| About this exercise |
Once you have checked each line below, report only the number of lines that contain the word "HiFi".

| Given entries |
--

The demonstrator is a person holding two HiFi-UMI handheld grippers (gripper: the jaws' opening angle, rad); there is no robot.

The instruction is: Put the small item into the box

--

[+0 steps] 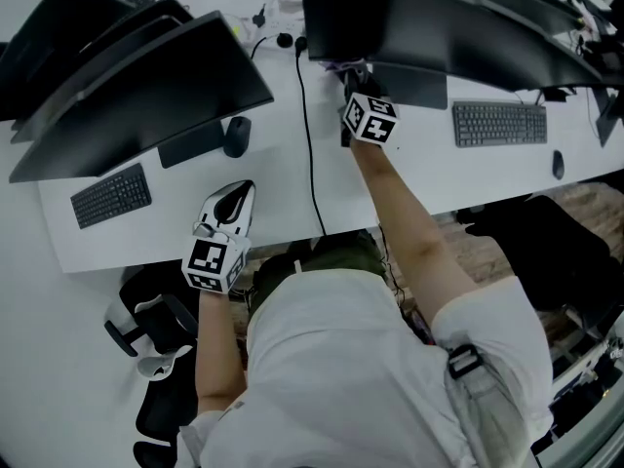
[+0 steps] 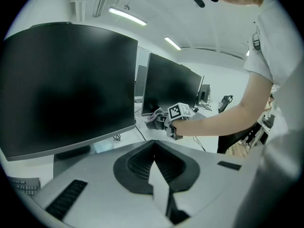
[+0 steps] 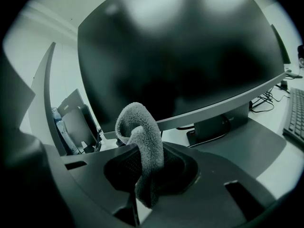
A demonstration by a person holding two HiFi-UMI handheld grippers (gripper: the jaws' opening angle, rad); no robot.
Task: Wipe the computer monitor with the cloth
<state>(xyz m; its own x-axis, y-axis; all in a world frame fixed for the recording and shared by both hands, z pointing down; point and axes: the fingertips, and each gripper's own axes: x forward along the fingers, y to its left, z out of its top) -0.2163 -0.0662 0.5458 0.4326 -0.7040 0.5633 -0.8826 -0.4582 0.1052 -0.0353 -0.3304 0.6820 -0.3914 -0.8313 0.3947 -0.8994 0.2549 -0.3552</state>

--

| Response box |
2